介護事業者でも、オーナー企業で役員は1人であれば、自由にお金を使えると勘違いしてしまいがちですが、会社と個人とは切り離して考えなければなりません。

そして役員報酬を無限大に金額設定できるわけではないため、決める手順から変更の方法などのコツを解説します。

役員報酬を決めるときの主な手順

役員報酬の決め方は会社法のルールに従う必要があるため、株主総会で報酬額を決定します。さらに、役員賞与を支給するなら、事前に税務署への届け出も必要です。

役員報酬は会社員の給与と似た部分が多く、税務の面でも給与所得に該当し、報酬額に応じた所得税と住民税が課せられます。

ただし、事業年度を通じて一定の金額を受け取ることや、役員賞与を支給するときには事前に税務署へ届け出ることの2点を守ることが必要とされ、守らなかったときには役員報酬を支給しても経費として計上できなくなる可能性があるので注意しましょう。

仮に経費として計上できなければ、法人税を多く支払うだけでなく、すでに支払われている役員報酬に対し所得税も負担するなど、税金の負担を重くするだけです。

なお、一度設定した役員報酬が多いと感じるときや少ないと感じるときにも、事業年度開始から3か月以内であれば役員報酬を変更することも可能とされているため、1年に1度であれば変えることができます。

 

中小企業の役員報酬の相場

役員報酬をどのくらの金額で設定すればよいかが悩むところでしょうが、報酬額は会社の規模や業種を基準に考えましょう。
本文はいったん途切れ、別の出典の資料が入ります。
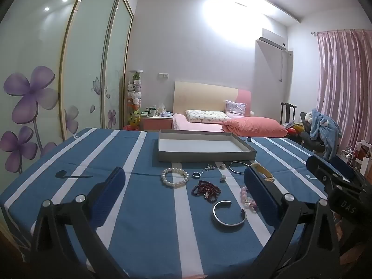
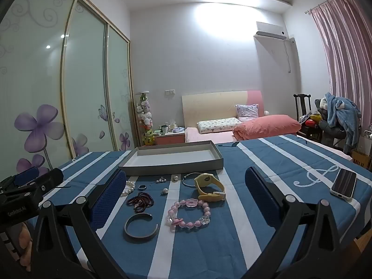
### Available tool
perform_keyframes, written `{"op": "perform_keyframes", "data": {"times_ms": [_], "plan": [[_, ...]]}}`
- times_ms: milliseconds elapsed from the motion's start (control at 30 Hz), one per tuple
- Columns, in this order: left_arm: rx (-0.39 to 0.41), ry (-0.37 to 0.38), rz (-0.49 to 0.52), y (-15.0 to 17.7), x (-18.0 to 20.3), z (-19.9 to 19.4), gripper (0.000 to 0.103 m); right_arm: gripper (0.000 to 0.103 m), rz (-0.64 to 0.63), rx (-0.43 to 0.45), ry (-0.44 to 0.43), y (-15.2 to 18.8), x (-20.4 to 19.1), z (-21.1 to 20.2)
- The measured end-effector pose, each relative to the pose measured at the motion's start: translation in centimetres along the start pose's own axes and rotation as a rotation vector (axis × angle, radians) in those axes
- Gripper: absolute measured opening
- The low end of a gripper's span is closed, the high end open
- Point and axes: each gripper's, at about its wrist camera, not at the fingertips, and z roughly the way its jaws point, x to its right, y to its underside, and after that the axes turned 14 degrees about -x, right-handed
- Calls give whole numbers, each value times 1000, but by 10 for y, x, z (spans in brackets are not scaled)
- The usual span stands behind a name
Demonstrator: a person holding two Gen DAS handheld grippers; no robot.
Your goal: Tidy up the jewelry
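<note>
Jewelry lies scattered on a blue-and-white striped cloth in front of a shallow grey tray (image 1: 207,157) (image 2: 172,170), which holds nothing. There is a white pearl bracelet (image 1: 175,177) (image 2: 128,188), a dark red bead strand (image 1: 206,188) (image 2: 140,201), a silver cuff (image 1: 229,213) (image 2: 141,227), a pink bead bracelet (image 2: 189,214) (image 1: 248,197), a yellow watch (image 2: 210,186), a thin bangle (image 1: 239,167) (image 2: 189,180), a ring (image 1: 196,174) (image 2: 142,187) and small pearl pieces (image 1: 222,178). My left gripper (image 1: 184,187) and my right gripper (image 2: 186,189) both hover open above the near jewelry, holding nothing.
A phone (image 2: 344,184) lies on the cloth at the right. Beyond the table are a bed with pink bedding (image 1: 254,125), a wardrobe with flowered sliding doors (image 1: 34,93), and a chair piled with clothes (image 2: 339,116) by pink curtains.
</note>
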Motion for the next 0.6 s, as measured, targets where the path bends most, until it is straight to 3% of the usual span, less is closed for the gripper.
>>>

同じ介護事業だとしても、大企業と中小企業では、同じ役員報酬でも受け取る金額の相場は変わってきます。

また、同じ規模の企業だとしても、業種によりやはり役員報酬の相場は違いがあります。

そのため、同じ会社規模や業種で設定されている役員報酬の金額を参考にし、報酬額を決めるようにするとよいでしょう。

仮に一般的な基準を大きく上回るような金額で役員報酬を設定している場合には、税務署が損金に計上することを認めない可能性も出てきます。

損金計上ができなくなれば、先に述べたとおり法人税と個人の所得税を二重に課税され、税金の負担を増やすことになってしまうため注意してください。